▶ [Problem to solve]:
All entries must be repeated exactly; do not include the pictures.

▶ [Given entries]:

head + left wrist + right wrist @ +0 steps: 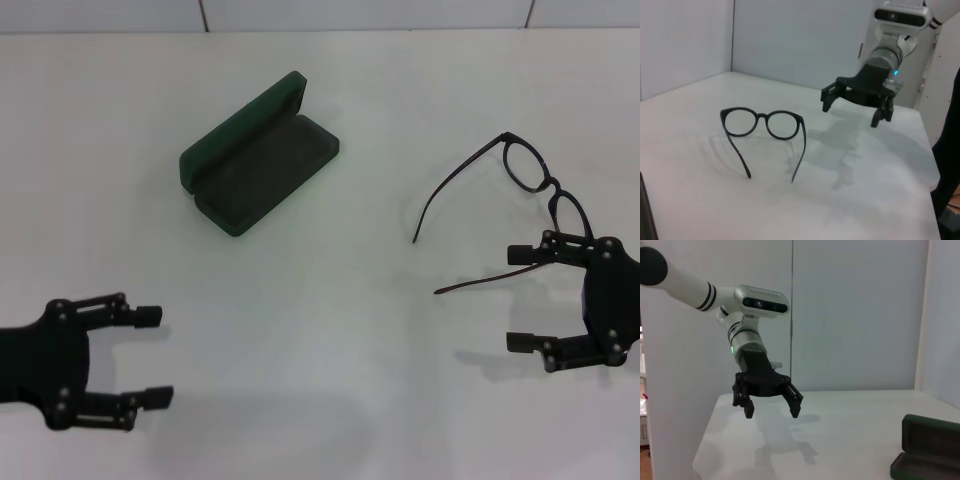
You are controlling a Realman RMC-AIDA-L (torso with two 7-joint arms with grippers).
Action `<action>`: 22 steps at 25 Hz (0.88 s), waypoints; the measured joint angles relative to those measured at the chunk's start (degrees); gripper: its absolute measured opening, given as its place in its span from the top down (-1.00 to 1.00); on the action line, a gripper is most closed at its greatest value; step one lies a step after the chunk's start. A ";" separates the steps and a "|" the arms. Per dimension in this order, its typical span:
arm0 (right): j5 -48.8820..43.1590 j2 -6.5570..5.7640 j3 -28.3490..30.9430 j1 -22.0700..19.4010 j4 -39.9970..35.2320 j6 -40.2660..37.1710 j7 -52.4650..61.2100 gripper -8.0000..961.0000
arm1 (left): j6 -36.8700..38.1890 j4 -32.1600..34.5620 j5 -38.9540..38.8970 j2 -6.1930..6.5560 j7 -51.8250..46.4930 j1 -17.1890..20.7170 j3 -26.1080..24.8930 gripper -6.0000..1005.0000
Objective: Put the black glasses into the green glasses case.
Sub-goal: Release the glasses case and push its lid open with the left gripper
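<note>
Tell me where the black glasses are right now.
In the head view the black glasses stand unfolded on the white table on the robot's right, just beyond the open right gripper and to the right of the open green glasses case.

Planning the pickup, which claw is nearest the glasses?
The right claw, open beside the thin black-framed glasses; the left claw is far across the white table.

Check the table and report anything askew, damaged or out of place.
Nothing stands out. The case lies open and whole, and the glasses stand unfolded to its right, temples spread. Both hands, left and right, hover open, holding nothing.
</note>
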 joint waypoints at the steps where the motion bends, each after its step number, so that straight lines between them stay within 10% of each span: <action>1: 0.00 0.00 0.00 -0.02 0.00 0.00 0.02 -0.84 | 0.03 0.00 -0.34 -0.12 -0.51 -0.05 -0.36 -0.73; 9: -0.10 0.12 0.00 0.08 -0.06 -0.22 0.33 -0.84 | -0.44 -0.16 -3.03 -2.71 -24.38 -5.73 -12.91 -0.72; 22: -0.50 0.54 -0.43 0.39 -0.18 -0.67 0.35 -0.84 | -13.16 5.27 7.58 -1.68 -48.34 -19.38 -11.98 -0.71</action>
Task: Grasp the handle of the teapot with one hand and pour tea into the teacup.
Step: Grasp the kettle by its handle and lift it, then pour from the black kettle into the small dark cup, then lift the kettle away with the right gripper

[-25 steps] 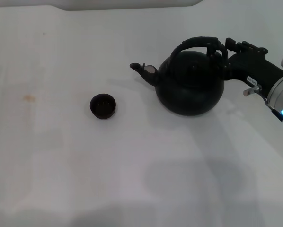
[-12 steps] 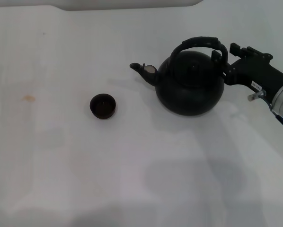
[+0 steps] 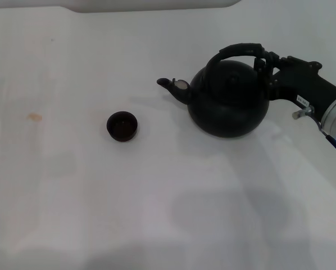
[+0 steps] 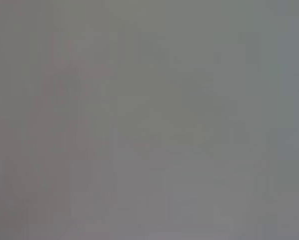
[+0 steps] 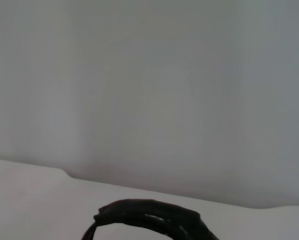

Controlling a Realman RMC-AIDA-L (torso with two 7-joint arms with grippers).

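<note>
Head view: the teapot (image 3: 228,101) stands on the white table (image 3: 100,191), right of the table's middle. Its short spout (image 3: 173,87) juts out to the robot's left and slightly away from the robot, so the pot's long axis, spout to rear, runs roughly left to right, aimed above the teacup rather than straight at it. The teacup (image 3: 122,126) sits to the left of the teapot and a little nearer the robot, well apart from the spout tip, mouth up; its inside is too dark to tell whether it holds tea. The handle (image 3: 238,53) arches upright over the lid, its span along the same left-right line. The right gripper (image 3: 266,66) reaches in from the right of the teapot and meets the handle's right end, where the hoop comes down toward the body; its black fingers sit at the hoop, but whether they are clamped on it cannot be told. A small brown stain (image 3: 34,117) marks the table far left of the teacup.

In the right wrist view only the handle's top curve (image 5: 149,216) shows against a pale wall. The left wrist view is blank grey; the left gripper is not seen.
</note>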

▶ [Solution to this problem]:
head + left wrist + right wrist @ +0 steps: 
You are controlling a Realman RMC-AIDA-L (torso with two 7-joint arms with grippers).
Action `<action>`: 22 steps at 25 Hz (0.88 s), waypoints; the measured joint angles relative to those measured at the chunk's start (degrees); gripper: its absolute measured opening, given as its place in its span from the top down (-1.00 to 1.00); on the action line, a gripper is most closed at its greatest value; step one lies a step after the chunk's start. A ";" separates the steps and a "|" the arms. Per dimension in this order, its typical span:
arm0 (right): j5 -48.8820..43.1590 j2 -6.5570..5.7640 j3 -28.3490..30.9430 j1 -22.0700..19.4010 j4 -39.9970..35.2320 j6 -40.2660..37.1710 j7 -52.4650..61.2100 gripper -8.0000..961.0000
arm1 (left): j6 -36.8700..38.1890 j4 -32.1600..34.5620 j5 -38.9540..38.8970 j2 -6.1930..6.5560 j7 -51.8250..46.4930 j1 -17.1890..20.7170 j3 -26.1080..24.8930 gripper -6.0000..1005.0000
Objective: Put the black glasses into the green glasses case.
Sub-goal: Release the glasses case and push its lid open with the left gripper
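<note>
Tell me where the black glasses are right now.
In the head view the black glasses stand unfolded on the white table on the robot's right, just beyond the open right gripper and to the right of the open green glasses case.

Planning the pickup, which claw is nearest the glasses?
The right claw, open beside the thin black-framed glasses; the left claw is far across the white table.

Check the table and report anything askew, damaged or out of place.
Nothing stands out. The case lies open and whole, and the glasses stand unfolded to its right, temples spread. Both hands, left and right, hover open, holding nothing.
</note>
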 joint waypoints at the steps where the motion bends, each after its step number, so that straight lines between them stay within 10% of each span: <action>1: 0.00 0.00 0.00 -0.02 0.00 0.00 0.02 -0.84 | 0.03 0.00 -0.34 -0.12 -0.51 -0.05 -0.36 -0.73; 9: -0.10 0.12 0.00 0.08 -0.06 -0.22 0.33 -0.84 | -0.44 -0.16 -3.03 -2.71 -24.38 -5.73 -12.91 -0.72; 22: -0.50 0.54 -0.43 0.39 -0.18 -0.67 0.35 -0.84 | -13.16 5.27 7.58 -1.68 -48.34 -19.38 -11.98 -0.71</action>
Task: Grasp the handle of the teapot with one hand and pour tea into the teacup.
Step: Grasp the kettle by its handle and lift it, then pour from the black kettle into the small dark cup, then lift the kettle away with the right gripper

[-25 steps] 
[-12 steps] 
[+0 steps] 
[+0 steps] 
[+0 steps] 

Controlling a Realman RMC-AIDA-L (torso with two 7-joint arms with grippers).

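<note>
Head view: the teapot (image 3: 228,101) stands on the white table (image 3: 100,191), right of the table's middle. Its short spout (image 3: 173,87) juts out to the robot's left and slightly away from the robot, so the pot's long axis, spout to rear, runs roughly left to right, aimed above the teacup rather than straight at it. The teacup (image 3: 122,126) sits to the left of the teapot and a little nearer the robot, well apart from the spout tip, mouth up; its inside is too dark to tell whether it holds tea. The handle (image 3: 238,53) arches upright over the lid, its span along the same left-right line. The right gripper (image 3: 266,66) reaches in from the right of the teapot and meets the handle's right end, where the hoop comes down toward the body; its black fingers sit at the hoop, but whether they are clamped on it cannot be told. A small brown stain (image 3: 34,117) marks the table far left of the teacup.

In the right wrist view only the handle's top curve (image 5: 149,216) shows against a pale wall. The left wrist view is blank grey; the left gripper is not seen.
</note>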

No further output remains.